• REQUIREMENT:
Beginning with the line that contains "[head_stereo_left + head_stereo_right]", retype the entries below exactly, ending with the line that contains "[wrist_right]". Leave out any pictures.
+++++
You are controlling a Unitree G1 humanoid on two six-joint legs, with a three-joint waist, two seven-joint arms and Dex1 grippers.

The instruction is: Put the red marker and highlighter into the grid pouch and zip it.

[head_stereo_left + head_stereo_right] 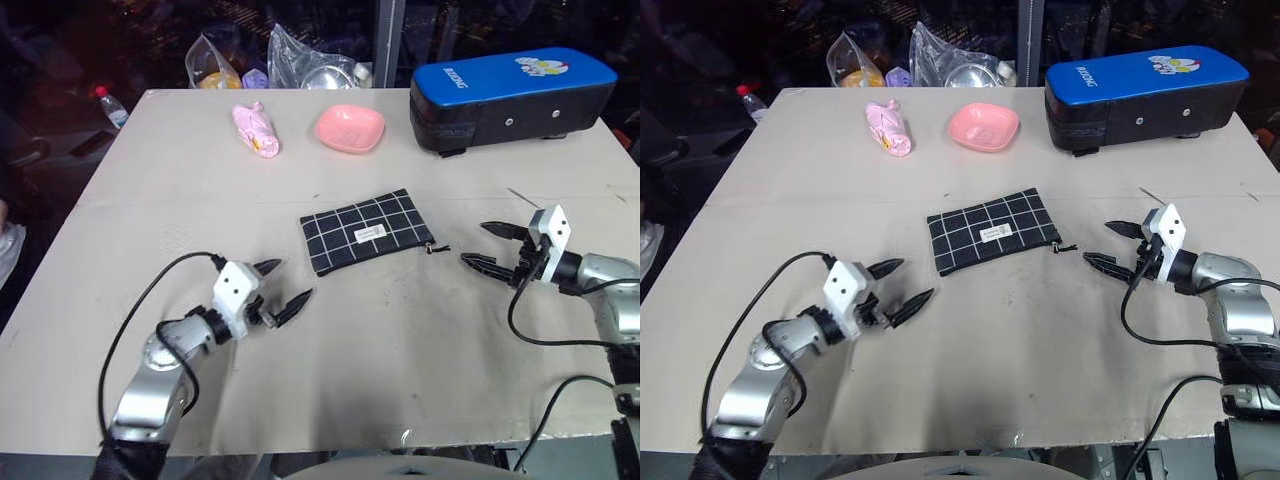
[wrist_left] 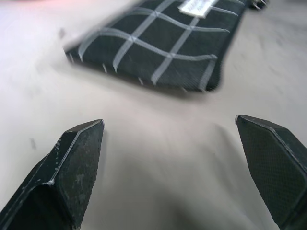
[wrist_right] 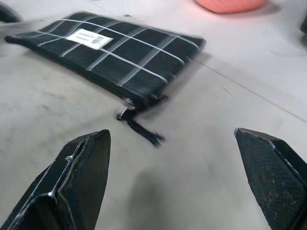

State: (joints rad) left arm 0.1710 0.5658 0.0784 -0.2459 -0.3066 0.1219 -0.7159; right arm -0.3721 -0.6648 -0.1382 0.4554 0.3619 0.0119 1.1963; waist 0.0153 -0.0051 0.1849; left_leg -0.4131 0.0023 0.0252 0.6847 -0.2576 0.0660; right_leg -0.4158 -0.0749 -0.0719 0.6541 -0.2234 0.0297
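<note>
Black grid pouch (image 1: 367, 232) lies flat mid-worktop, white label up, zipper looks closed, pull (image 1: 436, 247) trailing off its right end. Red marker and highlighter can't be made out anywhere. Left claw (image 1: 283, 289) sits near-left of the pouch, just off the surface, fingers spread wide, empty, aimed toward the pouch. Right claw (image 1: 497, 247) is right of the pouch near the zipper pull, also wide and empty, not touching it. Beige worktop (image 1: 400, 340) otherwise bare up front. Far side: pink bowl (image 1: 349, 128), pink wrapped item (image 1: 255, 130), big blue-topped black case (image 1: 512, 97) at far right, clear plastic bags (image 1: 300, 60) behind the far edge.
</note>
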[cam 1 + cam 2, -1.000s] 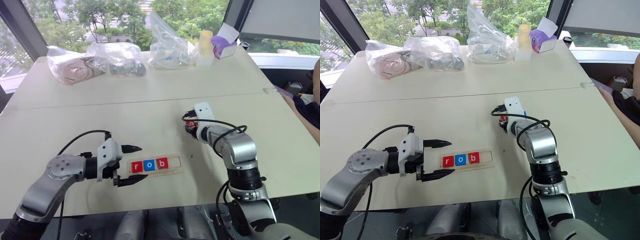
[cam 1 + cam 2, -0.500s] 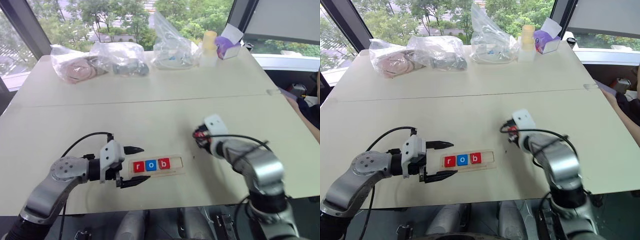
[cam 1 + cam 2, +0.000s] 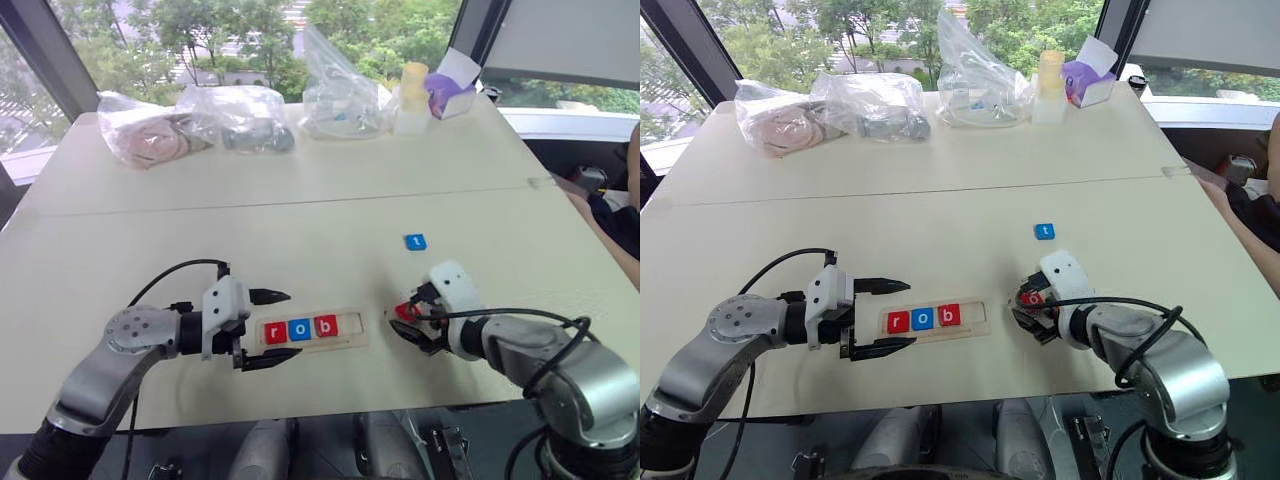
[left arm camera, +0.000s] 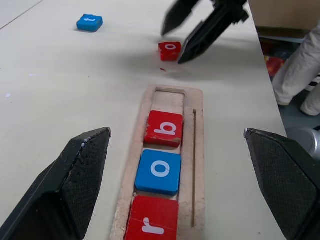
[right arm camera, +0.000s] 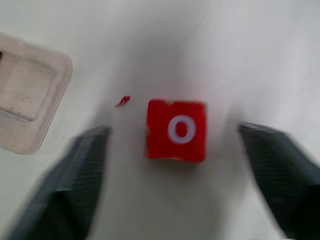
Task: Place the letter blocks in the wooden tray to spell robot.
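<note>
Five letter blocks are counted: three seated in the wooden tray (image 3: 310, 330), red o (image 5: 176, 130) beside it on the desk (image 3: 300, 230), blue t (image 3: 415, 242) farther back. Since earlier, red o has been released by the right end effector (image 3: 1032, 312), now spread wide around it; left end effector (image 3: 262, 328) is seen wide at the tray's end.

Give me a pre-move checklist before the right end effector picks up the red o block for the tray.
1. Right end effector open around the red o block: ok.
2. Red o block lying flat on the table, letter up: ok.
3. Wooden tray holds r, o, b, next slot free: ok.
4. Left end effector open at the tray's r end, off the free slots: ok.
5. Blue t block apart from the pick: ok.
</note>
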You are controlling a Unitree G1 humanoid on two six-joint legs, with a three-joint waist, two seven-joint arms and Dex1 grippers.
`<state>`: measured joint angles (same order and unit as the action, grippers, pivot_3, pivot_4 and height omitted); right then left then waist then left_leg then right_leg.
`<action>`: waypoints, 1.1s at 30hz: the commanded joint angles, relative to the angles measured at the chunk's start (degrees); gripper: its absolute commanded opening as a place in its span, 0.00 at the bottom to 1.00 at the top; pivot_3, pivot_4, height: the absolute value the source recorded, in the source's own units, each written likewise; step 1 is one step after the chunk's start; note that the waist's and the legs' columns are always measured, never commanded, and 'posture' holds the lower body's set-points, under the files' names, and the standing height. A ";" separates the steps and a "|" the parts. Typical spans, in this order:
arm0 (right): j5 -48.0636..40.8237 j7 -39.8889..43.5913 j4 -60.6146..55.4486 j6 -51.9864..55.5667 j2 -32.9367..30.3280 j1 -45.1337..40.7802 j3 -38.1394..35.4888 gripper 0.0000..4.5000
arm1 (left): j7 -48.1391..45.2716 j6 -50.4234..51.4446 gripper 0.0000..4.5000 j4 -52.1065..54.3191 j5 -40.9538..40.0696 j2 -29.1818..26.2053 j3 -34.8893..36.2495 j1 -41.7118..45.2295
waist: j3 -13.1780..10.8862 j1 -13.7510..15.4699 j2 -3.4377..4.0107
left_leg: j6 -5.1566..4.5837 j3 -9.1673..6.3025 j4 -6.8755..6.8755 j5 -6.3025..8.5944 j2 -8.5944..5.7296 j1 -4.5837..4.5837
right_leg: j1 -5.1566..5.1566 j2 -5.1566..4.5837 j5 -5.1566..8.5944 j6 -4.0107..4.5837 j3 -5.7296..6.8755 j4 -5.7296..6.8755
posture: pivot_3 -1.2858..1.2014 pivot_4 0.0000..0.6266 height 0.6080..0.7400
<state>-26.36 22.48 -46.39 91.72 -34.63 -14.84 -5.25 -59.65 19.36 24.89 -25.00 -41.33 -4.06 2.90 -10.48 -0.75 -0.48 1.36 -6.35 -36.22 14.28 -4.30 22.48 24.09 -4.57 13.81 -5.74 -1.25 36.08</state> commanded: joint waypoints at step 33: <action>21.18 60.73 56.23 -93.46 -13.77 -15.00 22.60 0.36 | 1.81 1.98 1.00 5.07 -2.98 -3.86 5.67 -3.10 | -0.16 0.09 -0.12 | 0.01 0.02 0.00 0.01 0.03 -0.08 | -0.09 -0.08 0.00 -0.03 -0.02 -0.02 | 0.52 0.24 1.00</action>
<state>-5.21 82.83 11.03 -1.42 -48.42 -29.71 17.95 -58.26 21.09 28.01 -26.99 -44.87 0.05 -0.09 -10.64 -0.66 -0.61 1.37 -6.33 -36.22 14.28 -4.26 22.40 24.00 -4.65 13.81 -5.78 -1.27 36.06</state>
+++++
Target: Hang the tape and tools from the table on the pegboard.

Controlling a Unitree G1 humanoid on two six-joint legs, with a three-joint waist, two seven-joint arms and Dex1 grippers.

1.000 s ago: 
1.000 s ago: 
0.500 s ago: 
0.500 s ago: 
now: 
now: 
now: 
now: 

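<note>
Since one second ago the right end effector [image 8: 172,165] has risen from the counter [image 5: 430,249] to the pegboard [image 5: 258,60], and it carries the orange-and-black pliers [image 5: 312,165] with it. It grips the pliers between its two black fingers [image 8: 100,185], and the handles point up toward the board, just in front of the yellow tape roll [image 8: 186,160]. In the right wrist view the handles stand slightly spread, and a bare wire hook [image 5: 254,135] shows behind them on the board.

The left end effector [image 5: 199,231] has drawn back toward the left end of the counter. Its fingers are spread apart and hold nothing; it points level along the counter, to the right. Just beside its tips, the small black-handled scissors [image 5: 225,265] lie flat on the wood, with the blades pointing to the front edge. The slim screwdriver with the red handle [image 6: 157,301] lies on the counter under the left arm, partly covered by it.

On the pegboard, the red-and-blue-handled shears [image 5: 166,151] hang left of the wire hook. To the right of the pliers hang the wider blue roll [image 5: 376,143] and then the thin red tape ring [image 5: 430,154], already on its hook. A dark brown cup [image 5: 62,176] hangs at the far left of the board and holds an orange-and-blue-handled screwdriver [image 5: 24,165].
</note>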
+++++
• RESPONSE TO THIS TASK:
[head_stereo_left + head_stereo_right] 
[wrist_left] 
[wrist_right] 

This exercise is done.